What is expected: Ignoring the images, restate the records below word for word.

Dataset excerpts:
######

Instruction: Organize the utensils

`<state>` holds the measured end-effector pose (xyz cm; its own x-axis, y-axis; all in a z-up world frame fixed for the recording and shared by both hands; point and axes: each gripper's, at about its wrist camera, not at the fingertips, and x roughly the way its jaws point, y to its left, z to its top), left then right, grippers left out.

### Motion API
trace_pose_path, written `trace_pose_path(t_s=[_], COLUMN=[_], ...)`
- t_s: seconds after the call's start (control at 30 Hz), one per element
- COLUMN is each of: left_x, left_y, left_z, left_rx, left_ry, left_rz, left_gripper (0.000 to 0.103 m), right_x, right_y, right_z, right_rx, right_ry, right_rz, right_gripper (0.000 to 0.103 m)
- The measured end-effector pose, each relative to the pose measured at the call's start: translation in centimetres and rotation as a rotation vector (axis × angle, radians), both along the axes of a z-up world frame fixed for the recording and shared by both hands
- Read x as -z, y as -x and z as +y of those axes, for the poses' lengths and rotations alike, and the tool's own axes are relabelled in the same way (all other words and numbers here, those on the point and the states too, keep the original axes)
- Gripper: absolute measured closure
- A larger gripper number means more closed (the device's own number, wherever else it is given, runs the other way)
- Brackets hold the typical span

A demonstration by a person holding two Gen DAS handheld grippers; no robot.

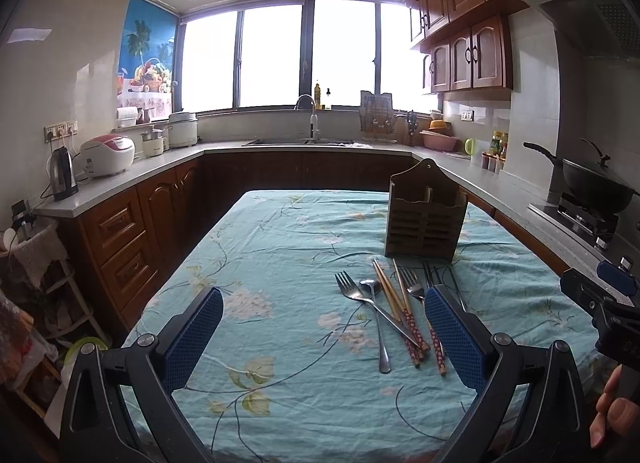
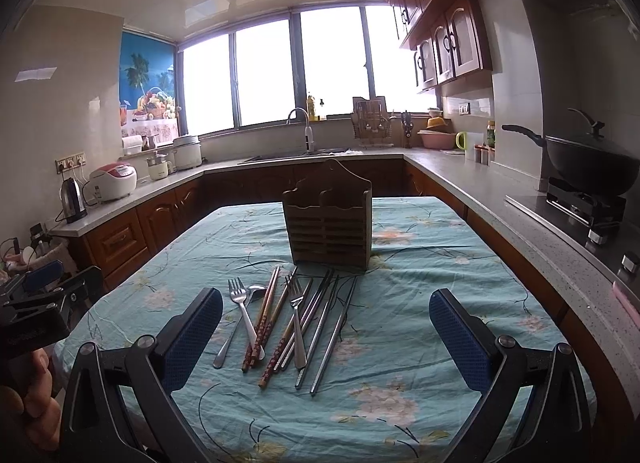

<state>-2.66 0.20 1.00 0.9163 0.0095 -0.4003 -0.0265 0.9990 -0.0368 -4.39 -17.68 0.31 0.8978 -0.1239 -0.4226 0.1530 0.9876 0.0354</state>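
A wooden utensil holder (image 1: 424,223) (image 2: 328,231) stands upright on the teal floral tablecloth (image 1: 280,247). In front of it lie a fork (image 2: 242,303), a spoon (image 2: 256,291), wooden chopsticks (image 2: 264,323), a second fork (image 2: 298,315) and metal chopsticks (image 2: 332,331), partly crossing. My right gripper (image 2: 326,297) hovers open just before the pile, which sits between its blue pads. Left of the pile, my left gripper (image 1: 324,295) is open and empty; its right finger (image 1: 452,335) hides part of the metal chopsticks. The fork (image 1: 352,291) and spoon (image 1: 376,319) lie near that finger.
Kitchen counters wrap around the table. A kettle (image 1: 62,175) and a rice cooker (image 1: 106,155) stand on the left counter. A black wok (image 2: 588,161) sits on the stove at the right, and a sink (image 2: 300,153) lies under the window. A hand (image 1: 612,411) holds the right gripper.
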Motion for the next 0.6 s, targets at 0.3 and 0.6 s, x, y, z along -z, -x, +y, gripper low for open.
trace_pose_path(t_s=[0.3,0.6], left_x=[0.15,0.3], left_y=[0.0,-0.05], left_z=[-0.04,-0.01], left_rx=[-0.001,-0.004], left_ry=[0.001,-0.001], left_rz=[0.0,0.0], left_gripper=[0.001,0.001], right_x=[-0.07,-0.1], right_y=[-0.12,-0.23], right_z=[0.35,0.61], right_rx=[-0.011,-0.018], right_ry=[-0.001,-0.002], right_rz=[0.001,0.001], right_gripper=[0.0,0.0])
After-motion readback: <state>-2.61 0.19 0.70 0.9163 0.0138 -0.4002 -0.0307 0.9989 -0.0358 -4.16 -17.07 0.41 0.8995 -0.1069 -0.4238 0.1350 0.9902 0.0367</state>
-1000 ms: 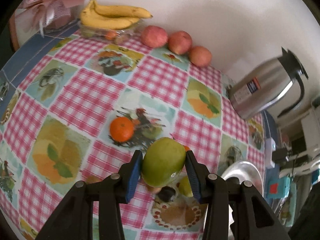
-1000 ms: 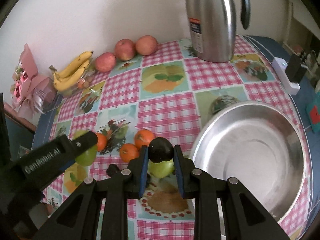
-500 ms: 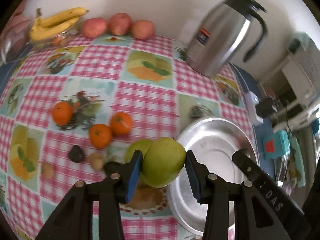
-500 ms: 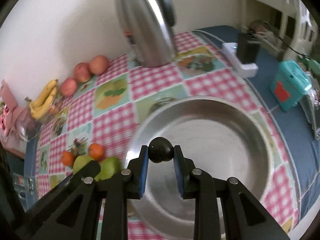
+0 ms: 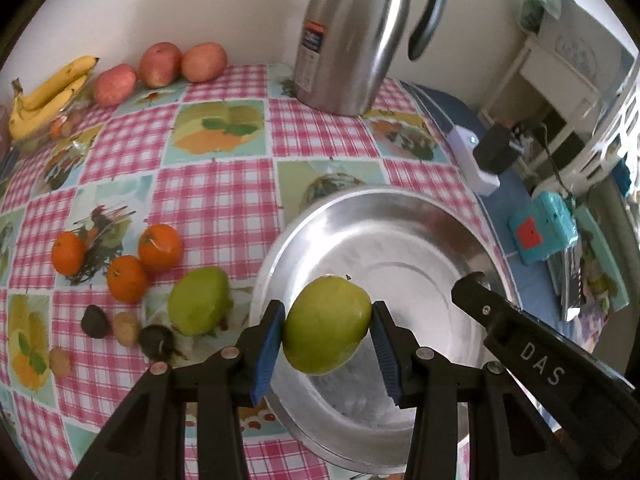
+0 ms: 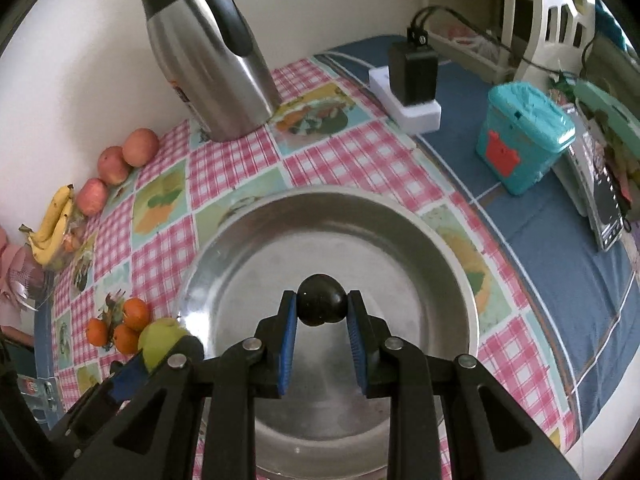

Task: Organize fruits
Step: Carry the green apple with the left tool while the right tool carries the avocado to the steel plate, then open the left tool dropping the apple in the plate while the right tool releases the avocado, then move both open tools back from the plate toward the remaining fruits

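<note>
Left gripper (image 5: 327,331): blue pads clamped on a green apple (image 5: 326,324), held above the near-left rim of the steel bowl (image 5: 400,208). Right gripper (image 6: 322,312): pads closed tight on a small dark round fruit (image 6: 320,300), held over the bowl's middle. Bowl interior is bare; nothing lies under either fruit. The right gripper's black arm (image 5: 532,356) crosses the bowl's right rim in the left wrist view.

Table (image 5: 216,196), pink checked cloth, bowl toward its right edge.

Around:
- steel jug (image 5: 352,36), upright, at the back edge behind the bowl
- white power strip with black adapter (image 6: 414,76) and a teal box (image 6: 520,136) on the blue cloth right of the bowl

Count, fruit left on the cloth:
- green apples: 1 (image 5: 198,300), just left of the bowl rim
- oranges: 3 (image 5: 126,278), clustered
- small dark fruits: 2 (image 5: 95,321)
- small brown fruits: 2 (image 5: 126,327)
- red apples: 3 (image 5: 160,64), back edge, in a row
- bananas: 1 bunch (image 5: 48,96), back-left corner
</note>
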Demonstrator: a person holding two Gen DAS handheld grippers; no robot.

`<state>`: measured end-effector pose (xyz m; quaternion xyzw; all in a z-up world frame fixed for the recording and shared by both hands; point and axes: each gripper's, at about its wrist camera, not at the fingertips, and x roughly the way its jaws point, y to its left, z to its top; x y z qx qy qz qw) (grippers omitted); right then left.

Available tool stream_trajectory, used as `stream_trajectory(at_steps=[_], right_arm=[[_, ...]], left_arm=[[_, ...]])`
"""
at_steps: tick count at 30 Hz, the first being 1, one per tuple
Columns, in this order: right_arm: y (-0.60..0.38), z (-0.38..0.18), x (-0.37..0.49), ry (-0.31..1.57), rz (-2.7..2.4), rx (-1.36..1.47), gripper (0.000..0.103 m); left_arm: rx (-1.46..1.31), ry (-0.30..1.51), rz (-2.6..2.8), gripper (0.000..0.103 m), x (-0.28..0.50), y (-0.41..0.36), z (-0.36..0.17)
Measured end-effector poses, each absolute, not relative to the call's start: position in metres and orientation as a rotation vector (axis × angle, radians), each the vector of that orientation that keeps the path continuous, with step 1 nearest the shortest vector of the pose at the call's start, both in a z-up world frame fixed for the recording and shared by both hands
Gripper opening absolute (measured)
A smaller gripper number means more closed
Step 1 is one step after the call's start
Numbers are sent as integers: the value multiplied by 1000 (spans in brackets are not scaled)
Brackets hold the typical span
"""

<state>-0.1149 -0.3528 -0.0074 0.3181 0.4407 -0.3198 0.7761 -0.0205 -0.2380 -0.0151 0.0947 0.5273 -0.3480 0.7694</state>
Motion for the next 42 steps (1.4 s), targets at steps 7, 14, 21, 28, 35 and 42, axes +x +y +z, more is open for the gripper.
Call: stream_trajectory(at_steps=[7,14,21,28,35,42], right_arm=[[-354,-18,-114,1000,-705,691,26],[-356,-20,-117,1011,-730,701,27],[-356,-15,-118,1001,-758,689,38],[-355,-7,-121,980,-781,670,53],[-355,-1,-123,965,-790,660,66],[-354,2,-124,960,-799,654,66]], left_arm=[[250,1159,-755,47,-26,-246,-26],[250,1153,-761,48,-28,-247,-25],[245,1151,-758,58,-27,-246,-23],[208,1164,-728,70,-19,-238,-17],[162,1173,-630,81,-4,-218,-13],[58,1191,-481,91,25,-181,-12]])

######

Result of the task:
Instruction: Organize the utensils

`<state>` holds the measured end-effector pose (xyz cm; its own x-axis, y-axis; all in a z-up world frame fixed for the recording and shared by both hands; point and axes: each gripper's, at about its wrist camera, not at the fingertips, and x roughly the way its jaws point, y to its left, z to its top), left then right, grippers left out.

### Motion API
trace_pose_path, written `trace_pose_path(t_s=[_], COLUMN=[_], ...)`
- t_s: seconds after the call's start (control at 30 Hz), one per element
- COLUMN is each of: left_x, left_y, left_z, left_rx, left_ry, left_rz, left_gripper (0.000 to 0.103 m), right_x, right_y, right_z, right_rx, right_ry, right_rz, right_gripper (0.000 to 0.103 m)
- The measured end-effector pose, each relative to the pose measured at the call's start: translation in centimetres and rotation as a rotation vector (axis × angle, radians), both along the axes of a z-up world frame fixed for the recording and shared by both hands
- Read x as -z, y as -x and z as +y of those axes, for the poses' lengths and rotations alike, and the tool's own axes are relabelled in the same way (all other words and numbers here, those on the point and the states too, keep the original axes)
- Gripper: absolute measured closure
- A larger gripper number means more closed (the device's own number, wherever else it is given, runs the other way)
- Brackets hold the typical span

A demonstration by a person holding two Gen DAS handheld grippers; no robot.


<state>-2.66 0.20 1.00 0.9163 0.0095 -0.4003 -0.0265 0.9990 -0.0368 -4.39 -17.68 0.31 0.8978 -0.1239 -0.4226 0.1530 0.9876 0.0354</state>
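A wooden utensil holder (image 1: 424,223) (image 2: 328,231) stands upright on the teal floral tablecloth (image 1: 280,247). In front of it lie a fork (image 2: 242,303), a spoon (image 2: 256,291), wooden chopsticks (image 2: 264,323), a second fork (image 2: 298,315) and metal chopsticks (image 2: 332,331), partly crossing. My right gripper (image 2: 326,297) hovers open just before the pile, which sits between its blue pads. Left of the pile, my left gripper (image 1: 324,295) is open and empty; its right finger (image 1: 452,335) hides part of the metal chopsticks. The fork (image 1: 352,291) and spoon (image 1: 376,319) lie near that finger.
Kitchen counters wrap around the table. A kettle (image 1: 62,175) and a rice cooker (image 1: 106,155) stand on the left counter. A black wok (image 2: 588,161) sits on the stove at the right, and a sink (image 2: 300,153) lies under the window. A hand (image 1: 612,411) holds the right gripper.
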Motion for the next 0.6 s, targets at 0.3 and 0.6 s, x, y, z along -z, -x, +y, gripper low for open.
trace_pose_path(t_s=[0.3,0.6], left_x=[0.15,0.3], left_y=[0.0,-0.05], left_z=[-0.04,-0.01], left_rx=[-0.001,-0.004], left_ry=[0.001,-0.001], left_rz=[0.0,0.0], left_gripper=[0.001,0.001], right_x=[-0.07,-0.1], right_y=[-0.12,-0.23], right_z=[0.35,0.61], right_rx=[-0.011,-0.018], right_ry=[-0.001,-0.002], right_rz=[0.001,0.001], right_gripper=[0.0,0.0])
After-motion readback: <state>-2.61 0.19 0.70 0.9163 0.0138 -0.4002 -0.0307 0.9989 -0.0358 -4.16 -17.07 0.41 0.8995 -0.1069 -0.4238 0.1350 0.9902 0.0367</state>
-1000 ms: 
-1000 ms: 
-500 ms: 
-500 ms: 
+0 ms: 
+0 ms: 

Task: Organize fruits
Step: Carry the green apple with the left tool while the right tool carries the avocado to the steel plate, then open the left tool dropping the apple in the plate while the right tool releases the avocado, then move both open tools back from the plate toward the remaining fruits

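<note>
Left gripper (image 5: 327,331): blue pads clamped on a green apple (image 5: 326,324), held above the near-left rim of the steel bowl (image 5: 400,208). Right gripper (image 6: 322,312): pads closed tight on a small dark round fruit (image 6: 320,300), held over the bowl's middle. Bowl interior is bare; nothing lies under either fruit. The right gripper's black arm (image 5: 532,356) crosses the bowl's right rim in the left wrist view.

Table (image 5: 216,196), pink checked cloth, bowl toward its right edge.

Around:
- steel jug (image 5: 352,36), upright, at the back edge behind the bowl
- white power strip with black adapter (image 6: 414,76) and a teal box (image 6: 520,136) on the blue cloth right of the bowl

Count, fruit left on the cloth:
- green apples: 1 (image 5: 198,300), just left of the bowl rim
- oranges: 3 (image 5: 126,278), clustered
- small dark fruits: 2 (image 5: 95,321)
- small brown fruits: 2 (image 5: 126,327)
- red apples: 3 (image 5: 160,64), back edge, in a row
- bananas: 1 bunch (image 5: 48,96), back-left corner
</note>
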Demonstrator: a person holding two Gen DAS handheld grippers; no robot.

`<state>`: measured end-effector pose (xyz m; quaternion xyzw; all in a z-up world frame fixed for the recording and shared by both hands; point and axes: each gripper's, at about its wrist camera, not at the fingertips, and x roughly the way its jaws point, y to its left, z to its top; x y z qx qy qz qw) (grippers omitted); right then left.

Available tool stream_trajectory, used as `stream_trajectory(at_steps=[_], right_arm=[[_, ...]], left_arm=[[_, ...]])`
"""
at_steps: tick count at 30 Hz, the first being 1, one per tuple
Columns, in this order: right_arm: y (-0.60..0.38), z (-0.38..0.18), x (-0.37..0.49), ry (-0.31..1.57), rz (-2.7..2.4), rx (-1.36..1.47), gripper (0.000..0.103 m); left_arm: rx (-1.46..1.31), ry (-0.30..1.51), rz (-2.6..2.8), gripper (0.000..0.103 m), x (-0.28..0.50), y (-0.41..0.36), z (-0.36..0.17)
Measured end-effector poses, each absolute, not relative to the call's start: position in metres and orientation as a rotation vector (axis × angle, radians), each the vector of that orientation that keeps the path continuous, with step 1 nearest the shortest vector of the pose at the call's start, both in a z-up world frame fixed for the recording and shared by both hands
Gripper opening absolute (measured)
A smaller gripper number means more closed
Step 1 is one step after the call's start
Numbers are sent as integers: the value multiplied by 1000 (spans in brackets are not scaled)
Brackets hold the typical span
"""

<state>-0.1149 -0.3528 -0.0074 0.3181 0.4407 -0.3198 0.7761 -0.0205 -0.2380 -0.0151 0.0947 0.5273 -0.3480 0.7694</state>
Motion for the next 42 steps (1.4 s), targets at steps 7, 14, 21, 28, 35 and 42, axes +x +y +z, more is open for the gripper.
Call: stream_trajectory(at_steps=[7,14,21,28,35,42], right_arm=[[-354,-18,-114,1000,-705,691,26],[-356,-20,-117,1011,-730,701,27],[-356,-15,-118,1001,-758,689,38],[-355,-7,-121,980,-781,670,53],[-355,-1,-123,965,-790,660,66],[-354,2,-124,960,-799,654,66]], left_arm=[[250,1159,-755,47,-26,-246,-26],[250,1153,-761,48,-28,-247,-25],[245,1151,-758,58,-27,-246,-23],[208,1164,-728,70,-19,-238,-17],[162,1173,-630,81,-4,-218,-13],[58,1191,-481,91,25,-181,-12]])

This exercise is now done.